The New Yorker is featuring a long and detailed profile of Julian Assange, founder of Wikileaks. From this Wired's Threat Level pulls out one salient detail: that Wikileaks' initial scoop came from documents intercepted from Tor exit routers. The eavesdropping was pulled off by a Wikileaks activist — neither the New Yorker nor Wired knows who or even in what country he or she resides. "The siphoned documents, supposedly stolen by Chinese hackers or spies who were using the Tor network to transmit the data, were the basis for Wikileaks founder Julian Assange's assertion in 2006 that his organization had already 'received over one million documents from 13 countries' before his site was launched ..." Update: 06/02 06:31 GMT by T : In reaction to the Wired story, and the New Yorker story on which it drew, Andrew Lewman of the Tor Project points to this explanation / reminder of what Tor's software actually does and does not do. Relevant to the claims reported above, it reads in part "We hear from the Wikileaks folks that the premise behind these news articles is actually false -- they didn't bootstrap Wikileaks by monitoring the Tor network. But that's not the point. The point is that users who want to be safe need to be encrypting their traffic, whether they're using Tor or not." This flat denial of the assertion that Wikileaks was bootstrapped with documents sniffed from the Tor network is repeated unambiguously in correspondence from Wikileaks volunteers.

2 of 157 comments (clear)

  1. Re:Old News Is Old by DarkKnightRadick · · Score: 0, Redundant

    You should try going elsewhere for you news aside from /. :p The first referenced article is the one I read.

    --
    "There is a way that seems right to a man, but its end is the way of death." Proverbs 16:25 (NKJV)
  2. Fundamental Flaw? by IonOtter · · Score: 1, Redundant

    Would this be a fundamental flaw of the TOR network? If you don't know who's controlling the exit nodes, then you will never know if the information you send is truly secure.

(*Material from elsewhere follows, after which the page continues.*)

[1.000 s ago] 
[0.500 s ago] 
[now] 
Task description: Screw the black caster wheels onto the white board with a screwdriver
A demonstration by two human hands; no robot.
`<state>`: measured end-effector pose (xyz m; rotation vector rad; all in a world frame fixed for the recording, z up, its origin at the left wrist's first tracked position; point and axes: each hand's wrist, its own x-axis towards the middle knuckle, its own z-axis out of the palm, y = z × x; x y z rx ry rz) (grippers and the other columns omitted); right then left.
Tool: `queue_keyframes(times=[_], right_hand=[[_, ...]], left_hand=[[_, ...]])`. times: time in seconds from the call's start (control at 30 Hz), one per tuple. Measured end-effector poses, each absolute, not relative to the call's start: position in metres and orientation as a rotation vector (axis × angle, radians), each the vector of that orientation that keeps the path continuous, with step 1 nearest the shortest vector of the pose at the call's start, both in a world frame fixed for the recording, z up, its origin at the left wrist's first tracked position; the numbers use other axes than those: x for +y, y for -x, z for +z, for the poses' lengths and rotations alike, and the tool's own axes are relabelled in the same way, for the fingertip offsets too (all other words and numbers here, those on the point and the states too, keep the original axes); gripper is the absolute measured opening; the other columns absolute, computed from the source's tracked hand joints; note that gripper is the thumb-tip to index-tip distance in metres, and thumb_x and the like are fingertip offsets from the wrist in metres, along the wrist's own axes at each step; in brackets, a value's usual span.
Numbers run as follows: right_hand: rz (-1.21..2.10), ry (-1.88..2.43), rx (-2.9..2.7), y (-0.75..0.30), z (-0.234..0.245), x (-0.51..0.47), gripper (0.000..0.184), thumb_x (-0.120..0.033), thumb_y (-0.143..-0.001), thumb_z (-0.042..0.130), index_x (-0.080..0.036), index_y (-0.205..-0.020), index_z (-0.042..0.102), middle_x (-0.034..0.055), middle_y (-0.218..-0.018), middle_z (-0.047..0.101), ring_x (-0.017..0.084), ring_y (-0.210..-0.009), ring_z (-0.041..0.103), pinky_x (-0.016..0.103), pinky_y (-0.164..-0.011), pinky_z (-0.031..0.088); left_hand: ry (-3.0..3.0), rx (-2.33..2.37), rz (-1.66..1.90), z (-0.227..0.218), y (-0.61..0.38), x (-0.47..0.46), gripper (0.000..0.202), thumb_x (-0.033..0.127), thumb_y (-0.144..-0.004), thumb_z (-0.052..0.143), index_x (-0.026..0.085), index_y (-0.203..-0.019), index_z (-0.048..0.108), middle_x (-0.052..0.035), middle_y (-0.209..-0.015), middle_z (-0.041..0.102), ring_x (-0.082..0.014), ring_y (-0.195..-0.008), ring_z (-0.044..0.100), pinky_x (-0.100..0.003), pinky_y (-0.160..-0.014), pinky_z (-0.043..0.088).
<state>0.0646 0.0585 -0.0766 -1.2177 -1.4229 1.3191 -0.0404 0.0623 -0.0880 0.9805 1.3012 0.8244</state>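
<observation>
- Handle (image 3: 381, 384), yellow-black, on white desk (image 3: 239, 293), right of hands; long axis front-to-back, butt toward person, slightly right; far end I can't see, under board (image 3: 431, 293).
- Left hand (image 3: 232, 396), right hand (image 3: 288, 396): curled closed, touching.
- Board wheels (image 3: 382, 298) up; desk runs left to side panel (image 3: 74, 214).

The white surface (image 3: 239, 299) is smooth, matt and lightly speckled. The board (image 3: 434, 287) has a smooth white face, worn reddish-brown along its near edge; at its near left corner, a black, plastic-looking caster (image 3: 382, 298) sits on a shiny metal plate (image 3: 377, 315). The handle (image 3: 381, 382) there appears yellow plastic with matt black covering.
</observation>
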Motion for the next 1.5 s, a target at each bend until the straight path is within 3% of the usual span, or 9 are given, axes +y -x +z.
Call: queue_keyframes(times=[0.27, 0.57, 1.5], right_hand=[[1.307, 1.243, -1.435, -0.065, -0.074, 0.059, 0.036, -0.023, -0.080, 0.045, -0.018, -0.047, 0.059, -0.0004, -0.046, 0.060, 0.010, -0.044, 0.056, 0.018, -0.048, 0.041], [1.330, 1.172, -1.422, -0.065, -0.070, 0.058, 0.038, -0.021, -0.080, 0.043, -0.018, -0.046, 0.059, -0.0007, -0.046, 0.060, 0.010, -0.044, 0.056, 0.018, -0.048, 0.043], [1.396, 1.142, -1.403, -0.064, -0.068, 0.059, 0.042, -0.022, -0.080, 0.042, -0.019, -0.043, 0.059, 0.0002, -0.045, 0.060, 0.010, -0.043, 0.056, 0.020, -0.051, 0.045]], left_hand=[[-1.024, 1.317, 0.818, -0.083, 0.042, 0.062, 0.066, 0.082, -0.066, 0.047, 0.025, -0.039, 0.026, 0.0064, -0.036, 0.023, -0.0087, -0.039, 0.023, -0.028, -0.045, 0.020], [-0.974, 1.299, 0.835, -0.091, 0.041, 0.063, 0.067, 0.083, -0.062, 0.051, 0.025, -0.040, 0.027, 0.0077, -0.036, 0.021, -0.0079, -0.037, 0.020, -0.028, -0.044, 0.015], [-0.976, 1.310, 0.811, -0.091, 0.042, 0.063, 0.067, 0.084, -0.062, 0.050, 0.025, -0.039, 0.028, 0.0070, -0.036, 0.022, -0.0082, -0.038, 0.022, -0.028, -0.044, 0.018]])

    One of the things we were trained for in the Navy-and something in which I got an abject lesson-is "Trust but verify". I "trusted" my senior petty officer when he told me that he'd secured the transmitters when we went to go raise the antennas. When I got back to radio to restore the "secured" transmitters, I found them happily pouring out 1000 watts of power with each ping, which were coming 2-3 per second.

    My "Link-11 Sunburn" taught me that very important lesson: Trust but verify.

    If you can't verify the network yourself, then don't trust it. Make sure the information you send over it can't be traced back to you in any way. Good luck with that, but do your best anyway.